2.2 The first defendant specifically pleads that her primary residence is situated at [the Pretoria address] and that merely for employment purposes she acts as a caretaker of an immovable property in George [the George address]. Due to the aforesaid the first defendant is duty bound to occupy the immovable property in George for a period of time.
2.3 The first defendant however further specifically pleads that this does not detract from the fact that the property situated at [the Pretoria address] remains her primary residence.’
[6] On 16 May 2023 the plaintiff delivered applications for summary judgment and for a special execution order in terms of rule 46 and 46A (the capital sum claimed in the summary judgment application was reduced to R2 682 427.52). In the affidavit filed in support of the application for summary judgment, the deponent alleged that:
‘ 4.
From the Respondents’ plea it is evident that the following are common cause between the parties alternatively not seriously disputed: …
4.3
The identity of the Respondents, (note paragraphs 2 and 3 of the plea read with paragraph 2 of the particulars of claim). Save that the Respondents deny that the George address cited is their permanent residential address. Pleading that the said address is only resided in on a temporary basis, whilst the encumbered property is their permanent residence…’
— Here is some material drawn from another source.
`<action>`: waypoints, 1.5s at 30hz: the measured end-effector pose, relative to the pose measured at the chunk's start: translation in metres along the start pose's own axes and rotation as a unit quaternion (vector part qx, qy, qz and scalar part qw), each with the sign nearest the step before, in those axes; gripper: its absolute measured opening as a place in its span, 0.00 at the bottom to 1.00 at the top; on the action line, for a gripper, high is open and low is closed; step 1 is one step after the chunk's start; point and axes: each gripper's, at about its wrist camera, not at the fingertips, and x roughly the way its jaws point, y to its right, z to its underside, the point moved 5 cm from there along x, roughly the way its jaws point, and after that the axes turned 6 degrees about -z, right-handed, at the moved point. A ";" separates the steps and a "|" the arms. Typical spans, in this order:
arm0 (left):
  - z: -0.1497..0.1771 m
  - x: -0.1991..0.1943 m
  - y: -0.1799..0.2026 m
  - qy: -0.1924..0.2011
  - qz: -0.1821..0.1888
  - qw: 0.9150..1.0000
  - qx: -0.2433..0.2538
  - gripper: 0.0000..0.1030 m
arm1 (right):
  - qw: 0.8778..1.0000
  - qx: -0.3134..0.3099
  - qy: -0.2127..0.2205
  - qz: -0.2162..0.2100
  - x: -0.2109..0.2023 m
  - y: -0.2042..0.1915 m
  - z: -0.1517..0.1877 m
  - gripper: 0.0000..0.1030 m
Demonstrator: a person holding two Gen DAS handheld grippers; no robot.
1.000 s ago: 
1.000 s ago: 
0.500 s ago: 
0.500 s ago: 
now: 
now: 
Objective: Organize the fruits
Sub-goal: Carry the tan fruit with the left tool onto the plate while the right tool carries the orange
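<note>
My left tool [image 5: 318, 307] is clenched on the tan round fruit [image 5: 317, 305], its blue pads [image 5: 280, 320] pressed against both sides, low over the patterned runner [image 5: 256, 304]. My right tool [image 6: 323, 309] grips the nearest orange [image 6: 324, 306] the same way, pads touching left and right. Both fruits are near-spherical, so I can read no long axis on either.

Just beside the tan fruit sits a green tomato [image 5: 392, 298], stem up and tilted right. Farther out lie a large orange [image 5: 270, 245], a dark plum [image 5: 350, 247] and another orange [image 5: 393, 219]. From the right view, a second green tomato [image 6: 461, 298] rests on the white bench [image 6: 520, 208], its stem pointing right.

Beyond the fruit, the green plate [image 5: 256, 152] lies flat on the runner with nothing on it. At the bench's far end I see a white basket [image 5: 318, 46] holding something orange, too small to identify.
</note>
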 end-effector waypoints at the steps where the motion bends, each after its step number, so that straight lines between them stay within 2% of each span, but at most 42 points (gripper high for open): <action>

[7] After delivering notices of opposition to both applications, the defendants served a notice of intention to amend their plea to introduce a special plea of lack of jurisdiction. After pleading that the facility agreement was concluded at or near Pretoria; the Pretoria address is situated within Pretoria; the mortgage bonds pertaining thereto are registered in the Pretoria Deeds Office; and that both defendants chose the Pretoria address as their domicilium in terms of the agreements with the plaintiff, they alleged that:
‘A.7 The Defendants specifically plead that in terms of Section 21 of the Superior Court’s Act 10 of 2013 jurisdiction of this Court to adjudicate the matter in casu will be established by either the cause of action relied upon by the Plaintiff having arisen within this Honourable Court’s area of jurisdiction (or a portion thereof) or the Defendants to be regarded as a person over whom the Court has jurisdiction and as such being persons residing within the Court’s area of jurisdiction.
A.8 It is patently clear that the cause of action or simply a portion thereof has not arisen within this Honourable Court’s area of jurisdiction.
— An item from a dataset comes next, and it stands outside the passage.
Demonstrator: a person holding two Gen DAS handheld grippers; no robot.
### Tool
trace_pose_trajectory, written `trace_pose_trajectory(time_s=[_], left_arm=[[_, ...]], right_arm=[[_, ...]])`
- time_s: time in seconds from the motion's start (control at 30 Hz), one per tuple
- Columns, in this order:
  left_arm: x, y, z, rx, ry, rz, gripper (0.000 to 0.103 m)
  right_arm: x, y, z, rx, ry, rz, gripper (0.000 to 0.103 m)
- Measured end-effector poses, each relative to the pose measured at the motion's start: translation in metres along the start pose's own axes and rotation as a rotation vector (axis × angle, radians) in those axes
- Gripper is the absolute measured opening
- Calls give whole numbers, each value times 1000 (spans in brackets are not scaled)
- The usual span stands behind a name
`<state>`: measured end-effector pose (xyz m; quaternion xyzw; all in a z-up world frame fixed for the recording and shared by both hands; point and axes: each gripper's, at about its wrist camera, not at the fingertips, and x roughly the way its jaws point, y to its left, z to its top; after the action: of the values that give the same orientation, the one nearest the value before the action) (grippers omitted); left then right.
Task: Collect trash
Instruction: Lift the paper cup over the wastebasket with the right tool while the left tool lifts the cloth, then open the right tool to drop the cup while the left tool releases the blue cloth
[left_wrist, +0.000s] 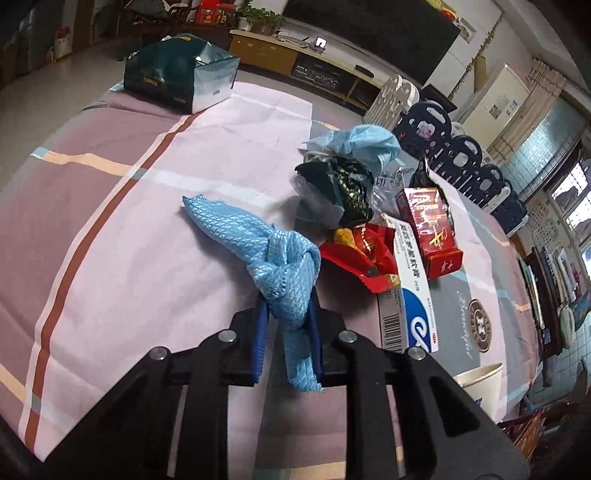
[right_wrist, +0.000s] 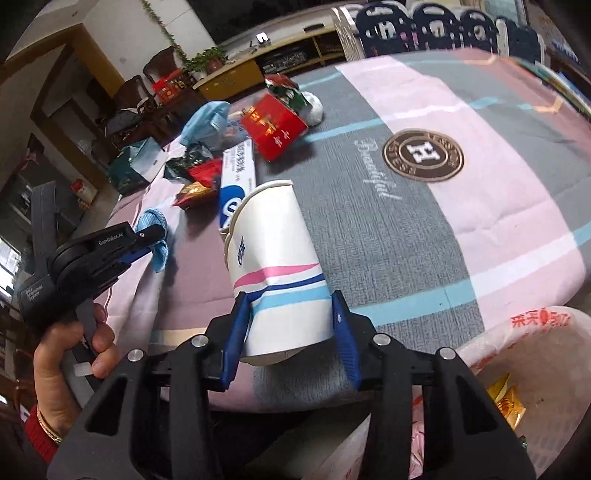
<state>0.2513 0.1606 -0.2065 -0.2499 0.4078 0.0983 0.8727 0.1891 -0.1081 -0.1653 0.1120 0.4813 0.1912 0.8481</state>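
**Both claws loaded, bag waiting at the near edge**

At the near edge of the cloth-covered surface (right_wrist: 424, 206), the right claw (right_wrist: 291, 317) is clamped on a paper cup (right_wrist: 273, 266), its blue pads pressing the cup's lower wall from either side. The cup tilts with its mouth pointing away, which suits a carry towards the plastic bag (right_wrist: 517, 369) hanging open just beside it at the lower right; wrappers already lie inside, so that bag looks to be the collection point.

The left claw (left_wrist: 286, 332) is closed on a knotted blue cloth (left_wrist: 266, 251), pinching its tail while the knot and the far end trail out over the surface. A grip on the thin tail is probably the easiest hold on something this limp.

The remaining trash sits bunched together near the middle: a red carton (left_wrist: 432, 229), a long white box (left_wrist: 410, 295), a red wrapper (left_wrist: 354, 258), a dark crumpled wrapper (left_wrist: 340, 188) and a blue face mask (left_wrist: 365, 144). A dark green paper bag (left_wrist: 181, 77) stands well apart at the far corner.

By my reading, several pieces are not yet collected.
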Motion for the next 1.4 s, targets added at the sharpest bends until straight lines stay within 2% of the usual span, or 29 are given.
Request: trace_pose_trajectory(time_s=[0.13, 0.2, 0.33, 0.5, 0.6, 0.73, 1.1, 1.4], left_arm=[[-24, 10, -3, -87, -27, -85, 20], [-43, 7, -11, -94, -47, -111, 20], [-90, -24, -33, 46, -94, -105, 20], [-142, -61, -54, 245, -165, -74, 20], [-165, -73, -65, 307, -187, -58, 20], [-186, -77, -74, 335, -193, -65, 20], [-210, -79, -92, 383, -210, -54, 20], [-210, -70, -89, 359, -206, -52, 20]], right_arm=[[-25, 6, -2, -17, -54, 9, 45], [-43, 7, -2, -21, -89, -3, 45], [-80, 1, -2, -23, -142, -9, 45], [-130, -7, -9, -43, -216, -61, 45], [-155, -12, -17, -64, -247, -110, 45], [-180, -22, -26, -65, -270, -140, 45], [-191, -26, -31, -35, -291, -109, 45], [-181, -16, -29, -49, -270, -94, 45]])
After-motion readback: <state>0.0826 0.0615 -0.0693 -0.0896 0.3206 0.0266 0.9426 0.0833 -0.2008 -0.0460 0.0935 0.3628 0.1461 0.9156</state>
A.9 The Defendants specifically plead that they are not resident within the Honourable Court’s area of jurisdiction and that they are resident in the Gauteng Province with their specific address being that of the mortgaged property. The Defendants further plead that they have always regarded the mortgaged property as their primary residence. The address utilised by the Plaintiff in order to attempt to establish jurisdiction in this Honourable Court is not a residential address of the Defendants and has at no stage whatsoever been regarded by the Defendants as their residential address or address of permanent residence.
A.10 In extrapolation of the aforesaid the Defendants specifically plead that the address utilised by the Plaintiff is simply an address of a property at which the Defendants, from time to time and on an ad hoc basis attend to as caregivers. The Defendants specifically plead that the fact that they attend to the aforesaid property on an ad hoc basis from time to time to effect and oversee maintenance and that same is indeed maintained in no way constitute residence for the purpose of establishing jurisdiction in the abovementioned Honourable court.
WHEREFORE the First and Second Defendants pray that the Plaintiff’s action be dismissed with costs, alternatively that the action be transferred to the North Gauteng High Court.’
(emphasis supplied)
[8] The defendants annexed their notice of intention to amend to the affidavit filed in opposition to the summary judgment application. However no mention was made in the affidavit itself of the alternative prayer that the action be transferred to the North Gauteng High Court. Instead the defendants adopted the stance that the issue of lack of jurisdiction of this court was one that entitled them to leave to defend ‘in order to ventilate’ it at trial (along with 4 other defences raised which have no bearing on the s 27 application before me – these will be dealt with by the court hearing the summary judgment application in due course). The special plea was subsequently delivered on 24 July 2023.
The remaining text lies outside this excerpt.